Les autorités espagnoles fournissent des cartes gratuites pour écraser la cocaine

La carte pour écraser la cocaïne distribuée à Bilbao

La carte pour écraser la cocaïne distribuée à Bilbao (Source: Twitter - @Bikoki007)

A Bilbao, une ville espagnole au nord, les autorités distribuent des cartes avec lesquelles les gens peuvent écraser la cocaïne avant de la sniffer, avec le but de réduire les risques potentiels de la consommation des drogues nasales – y compris la propagation de l’hépatite C.

La carte plastique est la même taille et elle a la même forme qu’une carte de crédit ordinaire. Le service de santé de la mairie de Bilbao a conçu ce projet et il distribue les cartes. La carte comprend un avertissement écrit pour les gens qui sniffent les drogues : « si la cocaïne n’est pas bien coupée, vous pouvez endommager vos narines ».

Les officiels du service de santé ont affirmé que le pas est nécessaire pour « minimiser les risques [de la consommation de drogues] », a-t-il indiqué.
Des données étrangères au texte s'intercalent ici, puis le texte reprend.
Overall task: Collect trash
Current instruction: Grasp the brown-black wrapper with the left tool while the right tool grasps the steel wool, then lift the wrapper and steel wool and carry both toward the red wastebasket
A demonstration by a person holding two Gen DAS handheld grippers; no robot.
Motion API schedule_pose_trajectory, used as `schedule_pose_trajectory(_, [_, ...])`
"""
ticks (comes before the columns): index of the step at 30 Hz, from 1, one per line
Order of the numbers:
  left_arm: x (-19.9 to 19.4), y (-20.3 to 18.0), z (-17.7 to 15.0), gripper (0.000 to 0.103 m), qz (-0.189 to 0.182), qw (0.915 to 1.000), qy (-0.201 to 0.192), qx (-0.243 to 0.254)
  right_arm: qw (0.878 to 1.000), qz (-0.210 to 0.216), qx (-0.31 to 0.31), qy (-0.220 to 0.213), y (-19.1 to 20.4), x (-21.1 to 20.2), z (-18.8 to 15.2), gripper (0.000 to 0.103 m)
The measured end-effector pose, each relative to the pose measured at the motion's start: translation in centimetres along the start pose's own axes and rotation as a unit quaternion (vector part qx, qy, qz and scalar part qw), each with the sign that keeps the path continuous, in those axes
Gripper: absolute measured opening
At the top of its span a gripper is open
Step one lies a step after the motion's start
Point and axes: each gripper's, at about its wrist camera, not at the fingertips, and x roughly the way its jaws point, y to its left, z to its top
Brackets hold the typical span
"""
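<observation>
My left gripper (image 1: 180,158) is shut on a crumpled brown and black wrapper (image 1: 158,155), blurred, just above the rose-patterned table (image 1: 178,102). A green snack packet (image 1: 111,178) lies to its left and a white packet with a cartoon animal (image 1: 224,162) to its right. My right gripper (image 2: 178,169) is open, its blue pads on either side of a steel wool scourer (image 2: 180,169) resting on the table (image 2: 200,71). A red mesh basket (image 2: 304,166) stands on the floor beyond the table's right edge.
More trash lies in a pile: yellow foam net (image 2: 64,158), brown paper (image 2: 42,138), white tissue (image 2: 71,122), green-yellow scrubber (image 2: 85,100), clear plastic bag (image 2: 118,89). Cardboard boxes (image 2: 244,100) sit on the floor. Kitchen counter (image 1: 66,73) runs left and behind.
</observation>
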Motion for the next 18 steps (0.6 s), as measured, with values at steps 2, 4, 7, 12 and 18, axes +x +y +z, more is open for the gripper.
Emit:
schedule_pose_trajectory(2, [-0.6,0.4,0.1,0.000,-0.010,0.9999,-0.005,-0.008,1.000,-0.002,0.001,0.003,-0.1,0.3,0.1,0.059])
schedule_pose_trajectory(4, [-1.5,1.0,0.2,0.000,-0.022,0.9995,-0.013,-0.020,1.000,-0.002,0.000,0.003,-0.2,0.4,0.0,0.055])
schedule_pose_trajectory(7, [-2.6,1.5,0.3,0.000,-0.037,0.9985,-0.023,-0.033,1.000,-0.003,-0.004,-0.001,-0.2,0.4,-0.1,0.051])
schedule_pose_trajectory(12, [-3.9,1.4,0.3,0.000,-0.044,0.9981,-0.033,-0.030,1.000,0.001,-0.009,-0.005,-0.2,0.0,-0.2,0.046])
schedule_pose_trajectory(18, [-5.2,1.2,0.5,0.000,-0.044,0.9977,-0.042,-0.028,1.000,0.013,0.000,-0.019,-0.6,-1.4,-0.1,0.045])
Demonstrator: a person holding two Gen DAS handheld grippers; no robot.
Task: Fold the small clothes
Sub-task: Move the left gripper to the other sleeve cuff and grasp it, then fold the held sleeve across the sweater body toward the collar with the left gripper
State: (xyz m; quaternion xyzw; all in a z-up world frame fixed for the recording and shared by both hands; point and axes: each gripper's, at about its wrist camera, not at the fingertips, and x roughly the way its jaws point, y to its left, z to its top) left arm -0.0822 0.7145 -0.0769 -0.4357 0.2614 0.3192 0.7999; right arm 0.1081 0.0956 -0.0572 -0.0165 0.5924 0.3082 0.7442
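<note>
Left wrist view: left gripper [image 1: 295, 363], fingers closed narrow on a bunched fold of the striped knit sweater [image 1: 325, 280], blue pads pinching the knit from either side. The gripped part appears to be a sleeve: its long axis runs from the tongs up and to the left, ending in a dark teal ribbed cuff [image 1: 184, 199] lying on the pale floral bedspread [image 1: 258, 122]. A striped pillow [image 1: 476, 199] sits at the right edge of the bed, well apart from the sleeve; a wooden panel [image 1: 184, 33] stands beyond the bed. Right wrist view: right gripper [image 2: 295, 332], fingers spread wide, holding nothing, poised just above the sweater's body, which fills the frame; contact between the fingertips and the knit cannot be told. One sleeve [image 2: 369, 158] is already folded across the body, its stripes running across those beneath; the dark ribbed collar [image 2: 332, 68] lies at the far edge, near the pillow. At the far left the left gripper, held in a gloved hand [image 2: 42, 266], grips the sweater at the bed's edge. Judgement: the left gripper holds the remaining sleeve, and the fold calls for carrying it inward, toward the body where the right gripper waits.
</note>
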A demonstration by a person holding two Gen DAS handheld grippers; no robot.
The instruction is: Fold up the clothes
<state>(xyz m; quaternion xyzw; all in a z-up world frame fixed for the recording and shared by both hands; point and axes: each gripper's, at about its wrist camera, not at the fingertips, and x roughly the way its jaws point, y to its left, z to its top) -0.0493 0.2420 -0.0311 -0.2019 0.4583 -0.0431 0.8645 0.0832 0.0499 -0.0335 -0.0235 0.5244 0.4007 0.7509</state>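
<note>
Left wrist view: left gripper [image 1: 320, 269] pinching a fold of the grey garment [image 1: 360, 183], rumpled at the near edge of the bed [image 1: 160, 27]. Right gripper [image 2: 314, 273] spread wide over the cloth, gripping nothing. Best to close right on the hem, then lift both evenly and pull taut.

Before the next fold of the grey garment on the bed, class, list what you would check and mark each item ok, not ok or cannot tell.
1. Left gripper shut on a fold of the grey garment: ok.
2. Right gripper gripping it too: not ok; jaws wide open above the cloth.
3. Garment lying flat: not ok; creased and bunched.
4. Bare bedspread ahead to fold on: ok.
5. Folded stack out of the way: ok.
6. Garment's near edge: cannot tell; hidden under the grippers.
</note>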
Les officiels soutient la carte est fournie aux personnes de manière « sélective et personnalisée », pour ne pas sembler que les autorités approuvent la consommation de drogues parmi le grand public.

En effet, selon El Correo, un important journal de Bilbao, la carte n’est pas largement répandue au public ; plutôt, elle n’est que disponible pour les adultes qui ont complété trois « filtres ». Pour obtenir la carte, il faut démontrer un intérêt en visitant un dispositif mobile de réduction des méfaits géré par des professionnels de santé, il faut demander des informations au sujet de la réduction des méfaits et il faut avoir un « entretien individuel » sur la consommation de drogues.

En plus de recevoir la carte, les personnes reçoivent des brochures sur la réduction des méfaits, ce qui comprend des informations sur comment l’importance d’une consommation plus sûre peut réduire le risque de contracter l’hépatite C à cause de la consommation de drogues. La preuve scientifique indique que l’hépatite C peut se transmettre à travers le partage des pailles de drogues avec quelqu’un qui souffert déjà de la maladie.

Le Hepatitis C Trust, une association caritative britannique, a déjà publié un avertissement sur ce point :

« Si vous partagez un billet roulé ou une paille de drogues, vous risquez de vous exposer et les autres à l’hépatite C. Ceci est encore plus vrai si votre nez saigne. En particulier, la cocaïne est très alcaline et corrosive aux fines membranes du nez. Même si des gouttes de sang, souvent trop petites à voir, touchent le billet ou la paille, il est assez possible que le contact de sang à sang puisse se produire à travers la membrane nasale ». 

Donc, si les gens qui sniffent la cocaïne se souviennent de l’écraser aussi fine que possible avant de la consommer, cela réduit la probabilité du saignement nasal et la transmission potentielle de l’hépatite C.

Luisa Marquez, de ENLACE – une association espagnole d’organisations qui préconise la prolifération de réduction des méfaits - a dit à TalkingDrugs que ce développement était « respectueux des droits de l’homme » car « on ne peut pas empêcher les gens de consommer les drogues, mais on peut empêcher quelques méfaits ».

« On considère qu’il est très nécessaire de fournir ce type d’informations, en particulier aux jeunes, pour éviter des problèmes plus grands tels que la mort ou les maladies graves », elle a ajouté.

La mairie de Bilbao a affirmé que la distribution de la carte fait partie d’un projet pilote, et que ce projet pourrait se prolonger une fois que les résultats de la mise en œuvre seront analysés.